- Venue: Penrith Whitewater Stadium
- Location: Penrith, Australia
- Dates: 29 September – 4 October 2025
- Competitors: 73 from 34 nations

Medalists
| gold medal | Joseph Clarke | Great Britain |
| silver medal | Mathurin Madoré | France |
| bronze medal | Matyáš Novák | Czech Republic |

= 2025 ICF Canoe Slalom World Championships – Men's kayak cross =

The men's kayak cross event at the 2025 ICF Canoe Slalom World Championships took place on 4 October 2025 at the Penrith Whitewater Stadium in Penrith, with the qualification time trial on 29 September 2025.

==Competition format==
The kayak cross event is split into two phases – qualification time trials and knockout phase where 3 or 4 paddlers race each other head-to-head. Top 42 paddlers from the individual time trial (which is a medal event in itself) advance to the knockout phase.
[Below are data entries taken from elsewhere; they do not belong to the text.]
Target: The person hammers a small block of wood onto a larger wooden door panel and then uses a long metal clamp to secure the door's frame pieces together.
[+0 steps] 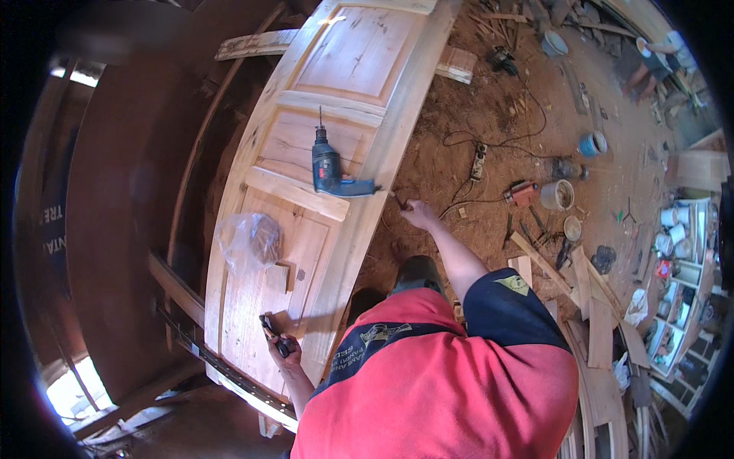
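Observation:
A panelled wooden door (310, 245) lies flat in front of me. My left hand (289, 355) is closed around a small dark hand tool (267, 325) above its near panel; the exact kind is unclear. Beyond the door's right edge, my right hand (417, 214) has its fingers bent together at a small dark thing I cannot make out. Closest to that hand on the door is a blue power drill (327, 164), lying with its bit pointing away and its handle end toward the right edge. A clear plastic bag (251, 241) and a small wood block (277, 278) rest on the door.
On the dirt floor to the right are a power strip (479, 163) with trailing cords, a white bucket (557, 195), a blue bucket (592, 143) and an orange tool (523, 193). Loose boards (600, 329) lie at lower right, beside a shelf (680, 306). Another person (661, 65) is far right.

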Demonstrator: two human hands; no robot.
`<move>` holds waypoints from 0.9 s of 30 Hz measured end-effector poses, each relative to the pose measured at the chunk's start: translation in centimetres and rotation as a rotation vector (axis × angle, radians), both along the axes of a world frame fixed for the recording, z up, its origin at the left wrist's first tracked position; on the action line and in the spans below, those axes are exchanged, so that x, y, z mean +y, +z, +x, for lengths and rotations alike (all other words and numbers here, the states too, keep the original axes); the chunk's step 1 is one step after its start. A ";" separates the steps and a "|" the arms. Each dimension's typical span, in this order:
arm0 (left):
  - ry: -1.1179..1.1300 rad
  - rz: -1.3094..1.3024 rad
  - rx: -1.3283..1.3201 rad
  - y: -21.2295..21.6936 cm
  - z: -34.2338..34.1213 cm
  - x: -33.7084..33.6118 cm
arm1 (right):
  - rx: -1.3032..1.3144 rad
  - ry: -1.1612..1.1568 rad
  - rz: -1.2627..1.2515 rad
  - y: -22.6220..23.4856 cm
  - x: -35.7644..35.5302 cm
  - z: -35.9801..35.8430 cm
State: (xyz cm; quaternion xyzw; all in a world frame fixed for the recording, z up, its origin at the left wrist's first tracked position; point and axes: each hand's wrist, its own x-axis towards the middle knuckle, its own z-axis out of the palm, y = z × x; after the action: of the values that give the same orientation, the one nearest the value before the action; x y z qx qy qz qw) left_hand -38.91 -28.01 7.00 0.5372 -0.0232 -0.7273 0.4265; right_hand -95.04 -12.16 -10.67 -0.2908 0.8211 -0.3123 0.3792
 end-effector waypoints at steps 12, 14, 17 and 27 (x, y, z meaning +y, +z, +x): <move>-0.134 0.321 0.141 -3.4 -2.4 5.7 | -0.750 -0.095 -0.425 17.9 5.9 9.3; -0.104 0.192 0.039 0.1 -7.7 7.1 | -0.600 -0.056 -0.529 21.6 4.5 7.9; -0.193 0.234 0.049 -0.8 -7.3 7.2 | -0.369 -0.049 -0.551 24.7 2.5 6.6; -0.703 0.009 -0.125 1.9 -12.0 7.6 | 0.307 -0.290 -0.268 14.2 7.8 5.4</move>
State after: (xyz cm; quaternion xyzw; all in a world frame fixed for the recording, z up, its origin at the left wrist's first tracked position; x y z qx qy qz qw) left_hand -50.90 -20.38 8.86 0.5416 -0.2294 -0.7955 0.1456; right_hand -89.66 -4.35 3.57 -0.2614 0.8534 -0.4217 0.1594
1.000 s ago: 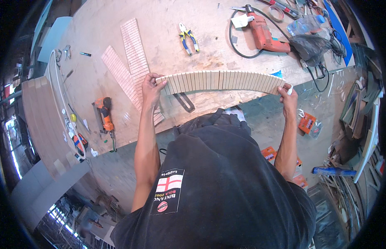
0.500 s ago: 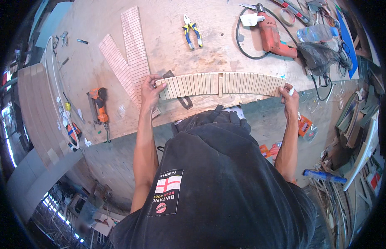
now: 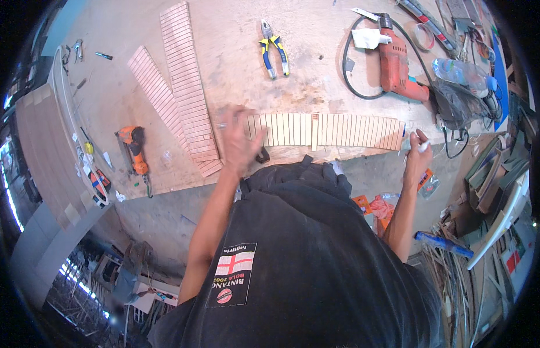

Paddlers start their run by sliding off the starting platform several meters above the water. Then they must navigate the downstream and upstream gates. Unlike in classic slalom, paddlers are allowed to touch the gates and even intentionally move them with their paddle, but not with a free hand. There is also a designated zone where paddlers must perform an Eskimo roll.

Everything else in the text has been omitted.